The lines to repeat are those below from the one containing "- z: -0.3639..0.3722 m" down to the one containing "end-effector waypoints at", both included; reproduce them exactly and nothing else.
━━ Data to use
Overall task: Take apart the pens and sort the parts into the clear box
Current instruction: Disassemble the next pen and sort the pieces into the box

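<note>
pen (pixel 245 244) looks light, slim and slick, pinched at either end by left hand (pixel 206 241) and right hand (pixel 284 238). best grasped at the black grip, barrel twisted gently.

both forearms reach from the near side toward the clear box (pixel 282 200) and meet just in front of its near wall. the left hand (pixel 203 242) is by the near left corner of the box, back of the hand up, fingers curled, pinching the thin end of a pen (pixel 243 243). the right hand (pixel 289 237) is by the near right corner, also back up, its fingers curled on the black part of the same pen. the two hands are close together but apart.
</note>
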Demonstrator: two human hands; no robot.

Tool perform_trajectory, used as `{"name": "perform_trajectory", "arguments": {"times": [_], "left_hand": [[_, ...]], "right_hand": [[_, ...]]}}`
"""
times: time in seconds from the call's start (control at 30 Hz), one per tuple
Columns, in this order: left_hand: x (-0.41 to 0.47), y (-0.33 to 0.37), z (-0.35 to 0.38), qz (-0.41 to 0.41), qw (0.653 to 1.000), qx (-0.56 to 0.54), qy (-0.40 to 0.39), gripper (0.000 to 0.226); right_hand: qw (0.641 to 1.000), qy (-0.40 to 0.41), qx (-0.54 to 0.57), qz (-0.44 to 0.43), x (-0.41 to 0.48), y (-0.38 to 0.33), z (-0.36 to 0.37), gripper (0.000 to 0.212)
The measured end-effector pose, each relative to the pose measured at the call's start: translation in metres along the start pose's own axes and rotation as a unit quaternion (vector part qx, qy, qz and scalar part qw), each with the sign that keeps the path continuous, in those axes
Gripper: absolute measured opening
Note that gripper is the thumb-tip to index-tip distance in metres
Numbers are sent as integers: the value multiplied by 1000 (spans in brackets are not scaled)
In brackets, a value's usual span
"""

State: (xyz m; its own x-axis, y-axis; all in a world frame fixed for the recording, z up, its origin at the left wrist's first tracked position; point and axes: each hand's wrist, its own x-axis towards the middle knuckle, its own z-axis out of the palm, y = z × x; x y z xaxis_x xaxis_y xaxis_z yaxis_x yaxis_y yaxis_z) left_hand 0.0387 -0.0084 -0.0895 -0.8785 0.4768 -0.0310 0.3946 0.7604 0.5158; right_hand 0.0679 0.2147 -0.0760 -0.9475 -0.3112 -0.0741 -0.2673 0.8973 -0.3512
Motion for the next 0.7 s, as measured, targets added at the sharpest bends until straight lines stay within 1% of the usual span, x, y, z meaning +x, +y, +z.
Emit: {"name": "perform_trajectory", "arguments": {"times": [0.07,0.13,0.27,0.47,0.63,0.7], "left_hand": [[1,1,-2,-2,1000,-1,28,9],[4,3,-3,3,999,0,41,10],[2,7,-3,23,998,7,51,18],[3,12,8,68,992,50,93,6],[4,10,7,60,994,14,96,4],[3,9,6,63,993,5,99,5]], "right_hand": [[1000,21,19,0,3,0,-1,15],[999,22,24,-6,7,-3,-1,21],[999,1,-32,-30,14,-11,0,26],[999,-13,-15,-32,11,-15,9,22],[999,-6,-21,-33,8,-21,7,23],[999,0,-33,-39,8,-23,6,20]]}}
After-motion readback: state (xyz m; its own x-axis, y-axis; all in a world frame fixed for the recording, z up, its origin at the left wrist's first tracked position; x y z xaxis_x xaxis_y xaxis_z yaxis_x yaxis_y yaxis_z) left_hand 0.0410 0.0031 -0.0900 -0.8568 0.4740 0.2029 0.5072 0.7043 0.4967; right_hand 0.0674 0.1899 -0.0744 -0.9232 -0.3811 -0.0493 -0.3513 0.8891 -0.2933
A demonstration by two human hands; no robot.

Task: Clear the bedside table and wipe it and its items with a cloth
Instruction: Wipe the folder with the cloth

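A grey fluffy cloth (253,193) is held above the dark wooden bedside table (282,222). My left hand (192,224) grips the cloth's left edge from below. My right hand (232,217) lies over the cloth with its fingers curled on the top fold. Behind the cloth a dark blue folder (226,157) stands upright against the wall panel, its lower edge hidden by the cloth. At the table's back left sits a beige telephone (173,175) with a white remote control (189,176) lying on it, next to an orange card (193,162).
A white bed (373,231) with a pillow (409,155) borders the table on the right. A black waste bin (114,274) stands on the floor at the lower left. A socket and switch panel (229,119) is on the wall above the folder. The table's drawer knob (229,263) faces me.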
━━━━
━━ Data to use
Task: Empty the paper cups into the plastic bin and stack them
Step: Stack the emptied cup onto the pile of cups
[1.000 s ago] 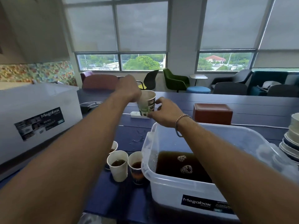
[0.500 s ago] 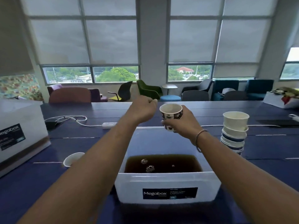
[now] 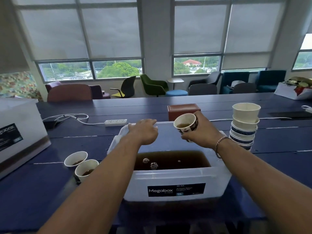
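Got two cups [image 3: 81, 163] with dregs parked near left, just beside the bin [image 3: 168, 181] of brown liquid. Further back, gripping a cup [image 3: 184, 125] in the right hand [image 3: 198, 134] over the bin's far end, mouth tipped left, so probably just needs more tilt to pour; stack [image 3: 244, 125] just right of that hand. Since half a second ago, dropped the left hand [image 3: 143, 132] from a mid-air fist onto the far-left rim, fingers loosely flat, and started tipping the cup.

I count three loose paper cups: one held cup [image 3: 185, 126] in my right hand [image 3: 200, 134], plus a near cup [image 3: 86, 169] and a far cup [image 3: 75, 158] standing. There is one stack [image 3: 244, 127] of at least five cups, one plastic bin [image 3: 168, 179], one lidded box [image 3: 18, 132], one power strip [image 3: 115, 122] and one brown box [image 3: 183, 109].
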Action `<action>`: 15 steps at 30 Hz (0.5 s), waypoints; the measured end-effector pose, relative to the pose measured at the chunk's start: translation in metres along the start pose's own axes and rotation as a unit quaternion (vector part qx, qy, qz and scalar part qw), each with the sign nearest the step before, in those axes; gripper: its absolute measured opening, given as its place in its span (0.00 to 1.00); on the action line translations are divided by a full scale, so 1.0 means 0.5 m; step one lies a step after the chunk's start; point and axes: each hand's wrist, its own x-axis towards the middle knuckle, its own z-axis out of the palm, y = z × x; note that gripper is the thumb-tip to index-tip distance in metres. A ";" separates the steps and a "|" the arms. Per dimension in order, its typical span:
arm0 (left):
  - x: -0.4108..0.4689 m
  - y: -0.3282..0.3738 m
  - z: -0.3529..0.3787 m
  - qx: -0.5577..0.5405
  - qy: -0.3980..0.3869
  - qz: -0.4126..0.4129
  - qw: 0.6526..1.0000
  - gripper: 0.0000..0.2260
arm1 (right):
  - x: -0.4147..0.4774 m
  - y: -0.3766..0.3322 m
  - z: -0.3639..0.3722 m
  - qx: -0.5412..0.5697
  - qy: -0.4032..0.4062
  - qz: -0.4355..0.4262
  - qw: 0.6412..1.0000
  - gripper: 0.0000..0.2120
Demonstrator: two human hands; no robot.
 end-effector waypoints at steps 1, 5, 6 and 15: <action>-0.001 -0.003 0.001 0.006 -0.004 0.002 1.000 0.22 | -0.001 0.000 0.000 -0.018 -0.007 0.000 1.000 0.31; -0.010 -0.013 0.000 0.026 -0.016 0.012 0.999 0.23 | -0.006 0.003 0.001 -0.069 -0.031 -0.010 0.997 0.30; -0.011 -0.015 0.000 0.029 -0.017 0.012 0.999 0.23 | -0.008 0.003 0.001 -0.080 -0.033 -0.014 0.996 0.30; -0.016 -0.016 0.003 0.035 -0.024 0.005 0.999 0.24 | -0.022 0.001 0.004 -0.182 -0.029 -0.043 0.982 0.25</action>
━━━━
*Output of the exercise*.
  - z: -0.3639..0.3722 m
  - qx: -0.5412..0.5697
  - qy: -0.4032..0.4062
  - qz: -0.4355..0.4262
  - qw: 0.6412..1.0000
  - gripper: 0.0000..0.2120
Demonstrator: two human hands; no robot.
 end-effector waypoints at steps 1, 5, 6 and 15: <action>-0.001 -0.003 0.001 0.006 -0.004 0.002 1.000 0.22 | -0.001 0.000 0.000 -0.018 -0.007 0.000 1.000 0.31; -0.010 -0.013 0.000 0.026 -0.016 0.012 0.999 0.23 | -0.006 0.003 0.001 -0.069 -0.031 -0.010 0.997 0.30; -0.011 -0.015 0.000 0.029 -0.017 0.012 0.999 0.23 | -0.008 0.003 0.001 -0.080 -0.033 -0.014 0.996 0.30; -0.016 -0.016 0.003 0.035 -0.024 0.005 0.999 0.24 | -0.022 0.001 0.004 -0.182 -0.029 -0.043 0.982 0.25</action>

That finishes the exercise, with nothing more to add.